Segment Start: WORKING DATA
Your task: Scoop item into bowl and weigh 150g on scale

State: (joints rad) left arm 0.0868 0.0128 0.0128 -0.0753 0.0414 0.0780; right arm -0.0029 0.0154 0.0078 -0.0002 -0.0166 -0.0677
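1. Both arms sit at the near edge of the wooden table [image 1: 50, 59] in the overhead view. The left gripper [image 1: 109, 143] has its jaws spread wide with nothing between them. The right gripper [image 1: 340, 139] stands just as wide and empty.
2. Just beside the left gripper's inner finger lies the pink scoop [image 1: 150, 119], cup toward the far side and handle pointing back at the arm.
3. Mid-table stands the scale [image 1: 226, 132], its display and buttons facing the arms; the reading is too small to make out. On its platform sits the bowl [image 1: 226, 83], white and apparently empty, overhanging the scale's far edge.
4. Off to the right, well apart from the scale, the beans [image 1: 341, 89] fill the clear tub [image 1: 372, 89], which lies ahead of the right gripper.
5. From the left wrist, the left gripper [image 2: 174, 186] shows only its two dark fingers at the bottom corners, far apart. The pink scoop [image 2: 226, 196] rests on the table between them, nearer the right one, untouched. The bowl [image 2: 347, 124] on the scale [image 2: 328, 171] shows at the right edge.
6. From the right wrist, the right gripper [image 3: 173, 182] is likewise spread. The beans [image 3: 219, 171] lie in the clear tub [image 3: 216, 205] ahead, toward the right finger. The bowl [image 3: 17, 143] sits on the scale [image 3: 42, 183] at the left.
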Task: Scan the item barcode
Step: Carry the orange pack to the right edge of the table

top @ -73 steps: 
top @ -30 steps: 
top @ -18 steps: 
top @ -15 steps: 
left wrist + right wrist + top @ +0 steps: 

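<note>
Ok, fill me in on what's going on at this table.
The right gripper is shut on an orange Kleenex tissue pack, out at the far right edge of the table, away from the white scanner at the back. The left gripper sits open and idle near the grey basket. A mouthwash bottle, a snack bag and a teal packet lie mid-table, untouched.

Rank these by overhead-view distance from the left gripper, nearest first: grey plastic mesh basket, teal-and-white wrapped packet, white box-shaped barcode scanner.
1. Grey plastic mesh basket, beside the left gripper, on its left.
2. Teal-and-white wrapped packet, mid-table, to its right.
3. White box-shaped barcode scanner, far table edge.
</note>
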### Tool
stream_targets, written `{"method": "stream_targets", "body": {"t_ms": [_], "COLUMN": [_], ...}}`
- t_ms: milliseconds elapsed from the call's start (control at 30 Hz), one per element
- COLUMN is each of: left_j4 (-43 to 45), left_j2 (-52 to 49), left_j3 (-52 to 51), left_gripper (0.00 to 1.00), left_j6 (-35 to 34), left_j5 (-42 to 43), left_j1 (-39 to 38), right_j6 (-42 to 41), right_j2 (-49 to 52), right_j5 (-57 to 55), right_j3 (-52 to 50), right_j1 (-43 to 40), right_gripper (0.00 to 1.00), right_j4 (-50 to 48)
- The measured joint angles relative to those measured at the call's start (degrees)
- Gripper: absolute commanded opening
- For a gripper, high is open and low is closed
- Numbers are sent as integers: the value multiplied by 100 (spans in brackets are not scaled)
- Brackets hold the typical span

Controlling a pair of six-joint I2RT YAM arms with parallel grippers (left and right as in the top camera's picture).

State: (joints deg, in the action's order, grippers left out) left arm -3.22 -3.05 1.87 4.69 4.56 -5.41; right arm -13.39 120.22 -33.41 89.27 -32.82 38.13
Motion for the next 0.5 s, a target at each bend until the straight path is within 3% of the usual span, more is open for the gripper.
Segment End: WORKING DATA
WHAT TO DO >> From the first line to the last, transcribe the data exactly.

WRITTEN REPLY >>
Your task: Scoop item into bowl and weigh 150g on scale

State: (joints rad) left arm 0.0868 0.0128 0.0128 -0.0753 0.0414 0.0780; right arm -0.0029 0.0154 0.0078 -0.0002 -0.0166 -0.0677
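1. Both arms sit at the near edge of the wooden table [image 1: 50, 59] in the overhead view. The left gripper [image 1: 109, 143] has its jaws spread wide with nothing between them. The right gripper [image 1: 340, 139] stands just as wide and empty.
2. Just beside the left gripper's inner finger lies the pink scoop [image 1: 150, 119], cup toward the far side and handle pointing back at the arm.
3. Mid-table stands the scale [image 1: 226, 132], its display and buttons facing the arms; the reading is too small to make out. On its platform sits the bowl [image 1: 226, 83], white and apparently empty, overhanging the scale's far edge.
4. Off to the right, well apart from the scale, the beans [image 1: 341, 89] fill the clear tub [image 1: 372, 89], which lies ahead of the right gripper.
5. From the left wrist, the left gripper [image 2: 174, 186] shows only its two dark fingers at the bottom corners, far apart. The pink scoop [image 2: 226, 196] rests on the table between them, nearer the right one, untouched. The bowl [image 2: 347, 124] on the scale [image 2: 328, 171] shows at the right edge.
6. From the right wrist, the right gripper [image 3: 173, 182] is likewise spread. The beans [image 3: 219, 171] lie in the clear tub [image 3: 216, 205] ahead, toward the right finger. The bowl [image 3: 17, 143] sits on the scale [image 3: 42, 183] at the left.
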Task: Scan the item barcode
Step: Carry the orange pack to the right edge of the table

top @ -73 steps: 
top @ -30 steps: 
top @ -18 steps: 
top @ -15 steps: 
left wrist + right wrist + top @ +0 steps: 

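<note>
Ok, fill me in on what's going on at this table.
The right gripper is shut on an orange Kleenex tissue pack, out at the far right edge of the table, away from the white scanner at the back. The left gripper sits open and idle near the grey basket. A mouthwash bottle, a snack bag and a teal packet lie mid-table, untouched.

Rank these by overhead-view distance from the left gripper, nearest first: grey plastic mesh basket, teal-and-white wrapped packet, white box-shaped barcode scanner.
1. Grey plastic mesh basket, beside the left gripper, on its left.
2. Teal-and-white wrapped packet, mid-table, to its right.
3. White box-shaped barcode scanner, far table edge.
</note>
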### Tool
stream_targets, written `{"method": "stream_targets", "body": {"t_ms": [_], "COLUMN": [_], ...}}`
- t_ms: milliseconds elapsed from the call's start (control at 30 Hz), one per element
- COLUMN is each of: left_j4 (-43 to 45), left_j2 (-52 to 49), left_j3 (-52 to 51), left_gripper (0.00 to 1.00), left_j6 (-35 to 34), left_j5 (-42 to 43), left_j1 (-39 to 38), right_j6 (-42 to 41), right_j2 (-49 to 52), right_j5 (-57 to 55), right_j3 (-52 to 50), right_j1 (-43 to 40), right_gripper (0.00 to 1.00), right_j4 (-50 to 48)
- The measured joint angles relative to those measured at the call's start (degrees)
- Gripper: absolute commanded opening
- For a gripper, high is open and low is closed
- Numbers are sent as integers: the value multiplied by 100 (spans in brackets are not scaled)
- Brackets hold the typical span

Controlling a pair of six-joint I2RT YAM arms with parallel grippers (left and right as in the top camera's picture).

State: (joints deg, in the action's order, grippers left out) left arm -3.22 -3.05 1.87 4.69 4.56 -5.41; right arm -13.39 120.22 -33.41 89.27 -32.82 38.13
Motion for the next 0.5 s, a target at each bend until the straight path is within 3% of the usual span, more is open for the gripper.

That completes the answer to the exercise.